(Required work):
Pull every line containing the word "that" out of the material below.

-------- Given information

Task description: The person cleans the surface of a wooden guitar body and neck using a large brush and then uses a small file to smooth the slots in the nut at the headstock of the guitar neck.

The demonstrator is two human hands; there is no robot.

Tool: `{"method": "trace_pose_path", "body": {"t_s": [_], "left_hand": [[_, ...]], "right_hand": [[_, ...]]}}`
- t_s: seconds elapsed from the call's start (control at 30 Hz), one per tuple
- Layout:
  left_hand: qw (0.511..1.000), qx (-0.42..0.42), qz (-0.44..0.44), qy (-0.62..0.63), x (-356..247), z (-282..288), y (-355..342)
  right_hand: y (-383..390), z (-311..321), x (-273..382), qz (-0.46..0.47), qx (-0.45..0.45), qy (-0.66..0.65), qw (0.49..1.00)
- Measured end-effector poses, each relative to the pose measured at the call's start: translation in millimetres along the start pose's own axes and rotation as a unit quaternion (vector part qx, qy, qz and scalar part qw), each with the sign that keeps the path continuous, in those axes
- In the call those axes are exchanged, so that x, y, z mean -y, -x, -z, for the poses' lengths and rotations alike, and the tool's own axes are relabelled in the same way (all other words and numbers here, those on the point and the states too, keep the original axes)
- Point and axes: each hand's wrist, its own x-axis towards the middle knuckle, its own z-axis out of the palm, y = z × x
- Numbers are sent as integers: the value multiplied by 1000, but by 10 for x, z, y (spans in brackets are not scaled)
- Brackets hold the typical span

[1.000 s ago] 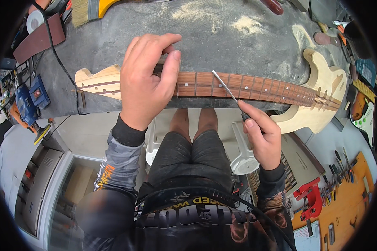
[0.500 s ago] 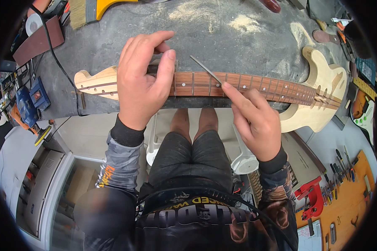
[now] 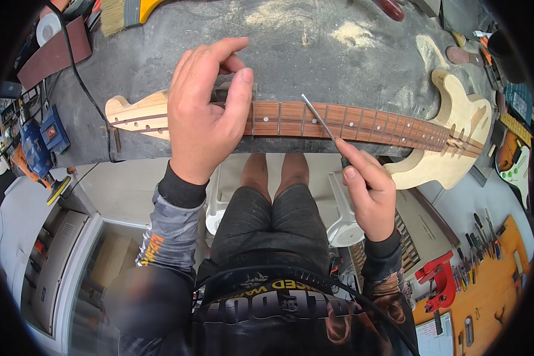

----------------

(Solution to this problem):
- Measured end-effector poses, each relative to the pose measured at the call's start: translation in millimetres along the start pose's own axes and rotation as a unit quaternion (vector part qx, qy, qz and scalar part qw), each with the sign that keeps the path continuous, in those axes
- In the call those axes are exchanged, so that x, y, z mean -y, -x, -z, for the poses' lengths and rotations alike, and the tool's own axes are relabelled in the same way (all other words and numbers here, those on the point and the states too, keep the original axes)

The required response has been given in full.